Not sure what you mean here. I can testify that the VUDU app for TiVo accurately presents the "Watch" button for movies that I own, whether VUDU-only purchases or MA- or UV-linked titles.

That said, I do sometimes choose to exit and then restart the VUDU app to expedite rights updates for titles newly purchased or redeemed outside the VUDU app/account.


----------



## Falkor (Feb 7, 2004)

krkaufman said:


> Not sure what you mean here. I can testify that the VUDU app for TiVo accurately presents the "Watch" button for movies that I own, whether VUDU-only purchases or MA- or UV-linked titles.

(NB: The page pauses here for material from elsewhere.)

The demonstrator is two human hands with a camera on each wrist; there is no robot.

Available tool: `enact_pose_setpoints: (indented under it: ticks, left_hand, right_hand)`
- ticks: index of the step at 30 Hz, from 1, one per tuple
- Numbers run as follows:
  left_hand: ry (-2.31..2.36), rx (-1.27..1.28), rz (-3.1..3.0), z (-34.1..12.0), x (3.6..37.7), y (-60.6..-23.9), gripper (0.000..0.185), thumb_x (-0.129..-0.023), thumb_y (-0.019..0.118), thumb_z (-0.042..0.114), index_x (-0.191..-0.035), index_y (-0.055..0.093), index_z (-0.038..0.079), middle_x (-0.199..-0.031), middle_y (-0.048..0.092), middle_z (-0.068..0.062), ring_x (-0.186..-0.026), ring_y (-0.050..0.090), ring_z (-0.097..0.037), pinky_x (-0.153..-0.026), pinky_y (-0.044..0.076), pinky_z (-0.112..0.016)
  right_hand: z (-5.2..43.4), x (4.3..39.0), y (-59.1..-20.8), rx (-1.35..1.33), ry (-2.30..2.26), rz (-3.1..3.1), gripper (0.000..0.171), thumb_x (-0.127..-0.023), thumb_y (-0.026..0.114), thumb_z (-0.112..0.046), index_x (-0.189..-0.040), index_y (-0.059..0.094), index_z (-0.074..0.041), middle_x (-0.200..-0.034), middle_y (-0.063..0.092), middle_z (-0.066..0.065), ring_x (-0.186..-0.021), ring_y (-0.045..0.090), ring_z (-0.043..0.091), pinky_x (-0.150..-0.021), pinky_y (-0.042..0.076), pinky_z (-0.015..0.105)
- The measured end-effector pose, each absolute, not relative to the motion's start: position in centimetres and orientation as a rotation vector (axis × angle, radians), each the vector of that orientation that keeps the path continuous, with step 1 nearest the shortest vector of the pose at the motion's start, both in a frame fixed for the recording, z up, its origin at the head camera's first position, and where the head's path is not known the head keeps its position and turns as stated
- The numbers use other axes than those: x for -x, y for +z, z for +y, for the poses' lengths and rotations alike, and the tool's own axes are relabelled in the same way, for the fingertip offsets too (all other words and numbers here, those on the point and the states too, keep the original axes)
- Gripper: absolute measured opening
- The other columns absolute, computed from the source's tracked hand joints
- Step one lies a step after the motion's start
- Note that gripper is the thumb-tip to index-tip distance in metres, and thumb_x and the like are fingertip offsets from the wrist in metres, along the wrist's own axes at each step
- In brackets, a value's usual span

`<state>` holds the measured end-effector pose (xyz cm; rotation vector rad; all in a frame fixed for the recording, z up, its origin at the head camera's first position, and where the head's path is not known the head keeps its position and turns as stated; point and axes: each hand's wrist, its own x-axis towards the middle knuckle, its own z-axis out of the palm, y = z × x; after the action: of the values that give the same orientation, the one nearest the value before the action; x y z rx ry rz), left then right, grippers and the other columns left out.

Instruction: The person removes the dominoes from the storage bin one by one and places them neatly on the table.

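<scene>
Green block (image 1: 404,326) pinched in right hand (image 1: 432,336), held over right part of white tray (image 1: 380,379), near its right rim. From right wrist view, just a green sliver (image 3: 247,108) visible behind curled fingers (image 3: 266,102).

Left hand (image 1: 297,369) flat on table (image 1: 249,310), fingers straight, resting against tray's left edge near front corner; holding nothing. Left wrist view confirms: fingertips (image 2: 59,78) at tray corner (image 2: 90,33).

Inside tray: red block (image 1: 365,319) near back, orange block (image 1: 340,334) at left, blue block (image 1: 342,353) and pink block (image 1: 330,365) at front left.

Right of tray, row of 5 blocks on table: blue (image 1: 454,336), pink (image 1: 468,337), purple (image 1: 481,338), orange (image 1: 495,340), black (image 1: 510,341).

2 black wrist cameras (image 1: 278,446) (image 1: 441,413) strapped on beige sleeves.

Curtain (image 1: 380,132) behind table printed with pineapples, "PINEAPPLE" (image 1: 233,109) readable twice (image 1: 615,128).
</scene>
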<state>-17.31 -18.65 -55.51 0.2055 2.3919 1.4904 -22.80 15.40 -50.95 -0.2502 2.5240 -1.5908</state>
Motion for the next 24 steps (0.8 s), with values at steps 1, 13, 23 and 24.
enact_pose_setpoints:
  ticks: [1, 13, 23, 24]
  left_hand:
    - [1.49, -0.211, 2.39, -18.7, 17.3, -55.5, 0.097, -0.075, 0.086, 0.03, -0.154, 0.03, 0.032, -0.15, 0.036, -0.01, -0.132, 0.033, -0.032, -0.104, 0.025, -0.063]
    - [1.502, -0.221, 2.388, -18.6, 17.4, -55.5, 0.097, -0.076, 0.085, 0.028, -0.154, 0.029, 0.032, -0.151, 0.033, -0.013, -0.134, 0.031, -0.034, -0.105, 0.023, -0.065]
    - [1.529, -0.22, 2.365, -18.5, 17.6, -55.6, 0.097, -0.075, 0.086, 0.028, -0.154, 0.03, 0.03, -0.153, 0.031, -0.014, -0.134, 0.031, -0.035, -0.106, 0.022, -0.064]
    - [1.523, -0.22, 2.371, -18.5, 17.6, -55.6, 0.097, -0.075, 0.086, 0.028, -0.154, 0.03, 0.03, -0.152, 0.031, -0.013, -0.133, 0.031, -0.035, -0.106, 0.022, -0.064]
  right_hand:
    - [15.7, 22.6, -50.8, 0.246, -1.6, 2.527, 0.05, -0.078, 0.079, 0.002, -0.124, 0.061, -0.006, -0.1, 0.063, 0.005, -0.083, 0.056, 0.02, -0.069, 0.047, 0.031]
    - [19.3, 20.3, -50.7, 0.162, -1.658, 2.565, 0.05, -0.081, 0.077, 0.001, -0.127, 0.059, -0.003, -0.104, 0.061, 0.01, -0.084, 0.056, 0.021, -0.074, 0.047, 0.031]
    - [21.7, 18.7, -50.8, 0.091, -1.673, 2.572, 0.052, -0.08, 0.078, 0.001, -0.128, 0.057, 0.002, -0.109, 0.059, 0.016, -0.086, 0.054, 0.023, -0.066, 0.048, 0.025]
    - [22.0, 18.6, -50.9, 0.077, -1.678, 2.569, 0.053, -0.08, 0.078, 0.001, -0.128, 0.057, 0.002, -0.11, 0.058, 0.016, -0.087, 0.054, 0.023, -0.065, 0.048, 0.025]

The VUDU app works fine. Showing up in tivo searches only shows buy/rent

Sent from my iPhone using Tapatalk


----------



## krkaufman (Nov 25, 2003)

Falkor said:


> The VUDU app works fine. Showing up in tivo searches only shows buy/rent


Ah, OK. That's a flaw in TiVo's OnePass approach, where the streaming bookmark availability lacks any account-/user-specific knowledge. Same issue with Amazon Video, zero knowledge of owned titles -- and I'm not sure there's any awareness of subscribed "Amazon Channels."

I wholly agree that we'd benefit from user-/account-level data integration, with the Internet streaming apps, as well as PLEX.


----------



## ajwees41 (May 7, 2006)

krkaufman said:


> Ah, OK. That's a flaw in TiVo's OnePass approach, where the streaming bookmark availability lacks any account-/user-specific knowledge. Same issue with Amazon Video, zero knowledge of owned titles -- and I'm not sure there's any awareness of subscribed "Amazon Channels."
> 
> I wholly agree that we'd benefit from user-/account-level data integration, with the Internet streaming apps, as well as PLEX.


add cable provider demand to the list also


----------